* [PROBLEM DESCRIPTION]:
Read through the data and report every line in which the word "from" occurs.
______
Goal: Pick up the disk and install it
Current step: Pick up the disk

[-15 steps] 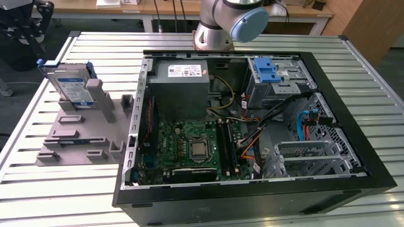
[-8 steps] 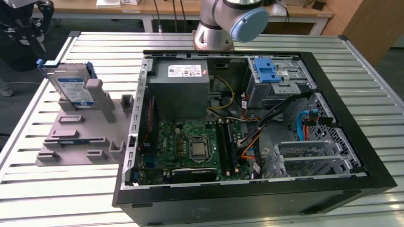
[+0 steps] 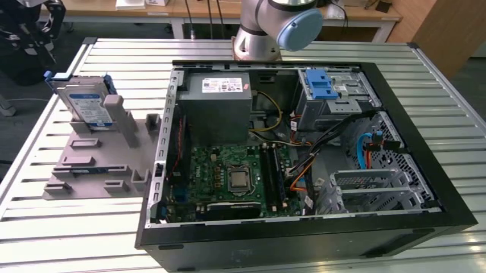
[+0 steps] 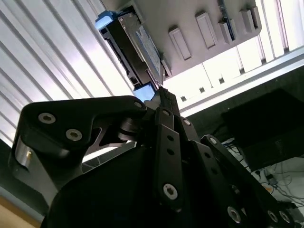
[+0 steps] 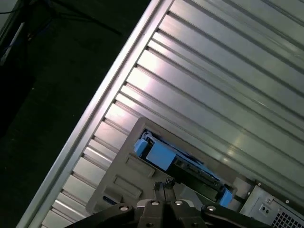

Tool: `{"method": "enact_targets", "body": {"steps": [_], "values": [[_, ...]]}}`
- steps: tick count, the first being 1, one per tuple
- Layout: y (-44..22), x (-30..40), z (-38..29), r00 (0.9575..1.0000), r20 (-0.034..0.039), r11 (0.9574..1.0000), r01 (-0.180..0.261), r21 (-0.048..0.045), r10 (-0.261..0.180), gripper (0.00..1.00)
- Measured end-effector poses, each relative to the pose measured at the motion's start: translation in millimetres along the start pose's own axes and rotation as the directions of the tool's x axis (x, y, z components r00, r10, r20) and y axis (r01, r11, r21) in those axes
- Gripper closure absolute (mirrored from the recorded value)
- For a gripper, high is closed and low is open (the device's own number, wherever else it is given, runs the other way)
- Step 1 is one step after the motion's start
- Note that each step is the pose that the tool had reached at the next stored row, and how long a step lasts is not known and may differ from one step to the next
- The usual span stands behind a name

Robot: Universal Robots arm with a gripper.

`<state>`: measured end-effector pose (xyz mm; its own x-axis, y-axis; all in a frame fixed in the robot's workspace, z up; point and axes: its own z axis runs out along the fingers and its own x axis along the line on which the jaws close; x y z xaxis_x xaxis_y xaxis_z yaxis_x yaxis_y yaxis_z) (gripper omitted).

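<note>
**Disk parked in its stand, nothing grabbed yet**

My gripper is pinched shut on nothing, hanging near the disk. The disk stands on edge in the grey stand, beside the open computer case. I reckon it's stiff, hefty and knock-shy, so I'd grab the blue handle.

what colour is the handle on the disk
Blue. The disk shows it best in the first wrist view.

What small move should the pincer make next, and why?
Probably open the pincer first. Its tips look closed together and it points toward the disk, not touching it. The disk stands on edge in the grey stand.
</note>
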<state>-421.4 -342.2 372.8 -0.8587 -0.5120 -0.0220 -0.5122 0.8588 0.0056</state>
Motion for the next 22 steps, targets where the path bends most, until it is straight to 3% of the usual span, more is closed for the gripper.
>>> {"method": "enact_targets", "body": {"steps": [4,7,13,19,22], "values": [[0.0,0.0,0.3,0.9974,-0.0004,0.9974,0.072,-0.0016,-0.072,0.89],[0.0,0.0,0.5,0.9922,-0.0006,0.9922,0.125,-0.0028,-0.125,0.89],[0.0,0.0,0.8,0.9755,-0.0007,0.9755,0.22,-0.005,-0.22,0.89],[0.0,0.0,1.1,0.9522,-0.0007,0.9522,0.305,-0.0069,-0.305,0.89],[0.0,0.0,1.1,0.9518,-0.0006,0.9518,0.307,-0.007,-0.307,0.89]]}}
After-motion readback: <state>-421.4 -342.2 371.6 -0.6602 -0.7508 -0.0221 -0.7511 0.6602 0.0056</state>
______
* [SOLVED PROBLEM]:
- Gripper closure absolute (mirrored from the recorded value)
- Note that each step is the pose that the tool had reached at the next stored row, and how long a step lasts is not known and may differ from one step to the next

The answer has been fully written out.